In the news around the time of the bombing there were a number of stories of people who for one reason or another expressed regret. Regret for not helping somebody in need choosing to run for safety instead. Regret for even surviving when so many were hurt or died as a result of these bombings. I can’t help but think of the people on this train, many of them got on in London, they could have taken a latter one, they could have been caught up in to-days bombings. These are the kinds of thing that passes through ones mind. The realization that physical life can be so easily, and quickly, ended.

Two Weddings and a Memorial.

June and Mark on Saturday and Ian and Rachel on Wednesday. They made their solemn vows and were married at Reading Buddhist Priory with Rev. Master Olwen, the prior, officiating. If somebody had told me that the priory could contain forty plus people at once, all in one room, I’d have been doubtful.

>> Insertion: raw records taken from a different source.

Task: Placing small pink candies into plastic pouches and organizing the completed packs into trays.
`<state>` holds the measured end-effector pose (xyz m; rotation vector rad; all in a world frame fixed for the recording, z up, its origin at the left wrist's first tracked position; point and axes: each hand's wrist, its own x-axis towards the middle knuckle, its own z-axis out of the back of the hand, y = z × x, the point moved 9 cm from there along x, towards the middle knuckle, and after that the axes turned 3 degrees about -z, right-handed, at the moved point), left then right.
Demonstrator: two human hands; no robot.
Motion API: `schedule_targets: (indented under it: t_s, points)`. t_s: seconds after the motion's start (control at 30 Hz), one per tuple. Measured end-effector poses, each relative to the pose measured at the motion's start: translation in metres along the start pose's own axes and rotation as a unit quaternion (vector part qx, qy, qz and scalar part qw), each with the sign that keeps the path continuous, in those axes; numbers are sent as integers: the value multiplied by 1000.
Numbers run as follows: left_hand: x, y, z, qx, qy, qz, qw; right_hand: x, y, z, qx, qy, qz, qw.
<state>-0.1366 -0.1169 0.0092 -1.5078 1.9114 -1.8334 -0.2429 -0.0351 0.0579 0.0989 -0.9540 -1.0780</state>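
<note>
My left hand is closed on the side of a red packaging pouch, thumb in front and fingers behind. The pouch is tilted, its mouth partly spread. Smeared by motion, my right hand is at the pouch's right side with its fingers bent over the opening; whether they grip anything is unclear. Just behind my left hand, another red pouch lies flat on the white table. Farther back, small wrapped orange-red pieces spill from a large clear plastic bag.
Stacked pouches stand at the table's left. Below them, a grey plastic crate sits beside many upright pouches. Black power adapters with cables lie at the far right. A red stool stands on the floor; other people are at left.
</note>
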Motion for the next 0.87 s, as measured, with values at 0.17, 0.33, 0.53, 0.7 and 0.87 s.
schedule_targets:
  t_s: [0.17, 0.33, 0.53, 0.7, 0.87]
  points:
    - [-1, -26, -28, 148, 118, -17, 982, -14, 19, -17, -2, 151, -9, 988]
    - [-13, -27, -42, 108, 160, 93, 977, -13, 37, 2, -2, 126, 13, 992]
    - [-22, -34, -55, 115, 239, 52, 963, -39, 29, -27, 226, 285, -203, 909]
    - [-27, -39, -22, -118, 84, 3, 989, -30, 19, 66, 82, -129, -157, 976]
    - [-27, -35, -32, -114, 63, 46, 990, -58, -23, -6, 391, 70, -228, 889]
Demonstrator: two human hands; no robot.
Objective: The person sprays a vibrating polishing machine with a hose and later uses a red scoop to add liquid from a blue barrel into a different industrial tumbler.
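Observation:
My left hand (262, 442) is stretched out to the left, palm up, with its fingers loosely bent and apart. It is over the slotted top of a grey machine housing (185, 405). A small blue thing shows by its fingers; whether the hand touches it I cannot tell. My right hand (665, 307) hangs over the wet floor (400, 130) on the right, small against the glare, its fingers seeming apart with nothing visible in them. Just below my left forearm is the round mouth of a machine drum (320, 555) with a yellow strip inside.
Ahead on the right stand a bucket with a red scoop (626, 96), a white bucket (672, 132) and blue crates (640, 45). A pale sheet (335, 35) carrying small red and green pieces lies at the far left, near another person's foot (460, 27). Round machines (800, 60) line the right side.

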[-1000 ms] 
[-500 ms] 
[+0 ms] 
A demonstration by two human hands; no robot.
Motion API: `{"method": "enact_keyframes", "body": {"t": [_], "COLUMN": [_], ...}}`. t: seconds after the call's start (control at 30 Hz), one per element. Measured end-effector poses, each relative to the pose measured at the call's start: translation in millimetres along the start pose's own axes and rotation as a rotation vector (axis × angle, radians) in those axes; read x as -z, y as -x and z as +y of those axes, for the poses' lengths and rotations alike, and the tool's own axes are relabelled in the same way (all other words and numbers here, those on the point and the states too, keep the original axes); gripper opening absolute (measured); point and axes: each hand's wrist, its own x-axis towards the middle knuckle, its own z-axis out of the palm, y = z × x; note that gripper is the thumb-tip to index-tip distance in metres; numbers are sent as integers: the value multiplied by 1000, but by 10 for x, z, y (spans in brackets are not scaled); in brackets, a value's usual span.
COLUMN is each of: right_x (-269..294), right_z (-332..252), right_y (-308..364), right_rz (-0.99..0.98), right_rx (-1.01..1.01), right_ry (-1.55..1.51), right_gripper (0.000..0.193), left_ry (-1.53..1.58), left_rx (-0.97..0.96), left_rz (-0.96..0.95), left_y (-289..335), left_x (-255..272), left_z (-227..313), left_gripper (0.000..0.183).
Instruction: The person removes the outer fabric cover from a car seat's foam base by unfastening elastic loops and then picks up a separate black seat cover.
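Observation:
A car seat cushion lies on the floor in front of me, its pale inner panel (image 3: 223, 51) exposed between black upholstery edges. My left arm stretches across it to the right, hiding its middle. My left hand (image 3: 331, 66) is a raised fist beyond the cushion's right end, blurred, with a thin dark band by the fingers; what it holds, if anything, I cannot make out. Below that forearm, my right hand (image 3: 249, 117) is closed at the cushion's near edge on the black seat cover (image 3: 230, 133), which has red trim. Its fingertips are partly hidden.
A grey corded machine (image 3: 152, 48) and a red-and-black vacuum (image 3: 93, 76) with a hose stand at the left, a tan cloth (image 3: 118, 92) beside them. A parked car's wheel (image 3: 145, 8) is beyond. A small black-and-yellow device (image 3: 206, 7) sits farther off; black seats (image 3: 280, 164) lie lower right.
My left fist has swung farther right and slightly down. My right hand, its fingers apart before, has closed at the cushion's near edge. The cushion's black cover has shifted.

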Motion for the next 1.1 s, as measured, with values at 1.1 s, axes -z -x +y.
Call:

These two weddings proved it possible, just!

I’d been invited to witness these two weddings and although I’d originally not planned to attend them my schedule in the UK is flexible enough to allow for change. To go seemed good to do. So last Saturday I caught the train from Exeter, where I’d been staying with Rev. Master Myfanwy at Dragon Bell Temple, to Reading near London. I was glad to be present and to personally wish these couples well in their lives together and to join in the celebrations with their family and friends, many of whom had not been to a anything Buddhist before.

Years ago I attended the annual religious conference at Atlantic College in Wales. The youngsters at that school, along with the religious teachers, were invited to ceremonies from different faith traditions with a view to nurturing tolerance and greater religious understanding. One evening we had a Shabbat Supper, a ceremonial meal within the Jewish tradition. The wife of the officiating rabbi gave some orientation to help us be at ease. She explained as follows, “When you attending a friends wedding you go and participate whole heartedly. However when you leave you do not end up married!” She continued, “So it is with our meal together. Please do join in wholeheartedly, and at the end of it be assured, you will not be a Jew”! This helped tremendously and I have used her words at occasions, such as weddings, to help non-Buddhist relax in the unfamiliar Buddhist setting and ceremonial.

As it happened, at one of the weddings this week, there were people of the Jewish faith. The bride had already mentioned that she was slightly concerned about how her Jewish father would respond to being at the priory. During the ceremony, out of the corner of my eye, I spotted a gentleman who at first seemed far away and who then gradually entered into the ceremony as it proceeded. It was touched to catch a fleeting sight of his soft face turned towards his daughter as she made her vows. I related this latter and was told that hearing of her fathers attention was ‘the best present she could receive from him’. I was glad to be able to pass on what I’d observed.

On route from Exeter to Reading, and now on my return journey to Cornwall in what is called the West Country, the train passes through Taunton in Somerset. It is a special place of remembrance since my father died on the platform just before meeting me off a train in January 2000. At that time, as my trained pulled out of the station, I was silent witness to a touching scene. I observed from across several tracks the paramedics arrive and attempt to revive a gentleman, unknown to me at the time. Considering the odds of being present at the time of my father’s death, given my tendency to travel, I am always so grateful for what happened in Taunton since I was able to be there for him. There, even though I didn’t realize it at the time! I was also conveniently placed to attend to all that follows the death, identifying the body followed by funeral arrangements. My father and mother are buried in the grounds of Throssel Hole Buddhist Abbey in Northumberland.

Each time I pass through Taunton on the train, as I have just done, I remember my father with great gratitude. I also remember with a smile, at the circumstances of his death, he would have smiled too!

So there we have it ‘Two Weddings and a Memorial’! For those who don’t watch movies the title of this posting is a sideways reference to ‘Four Weddings and a Funeral’.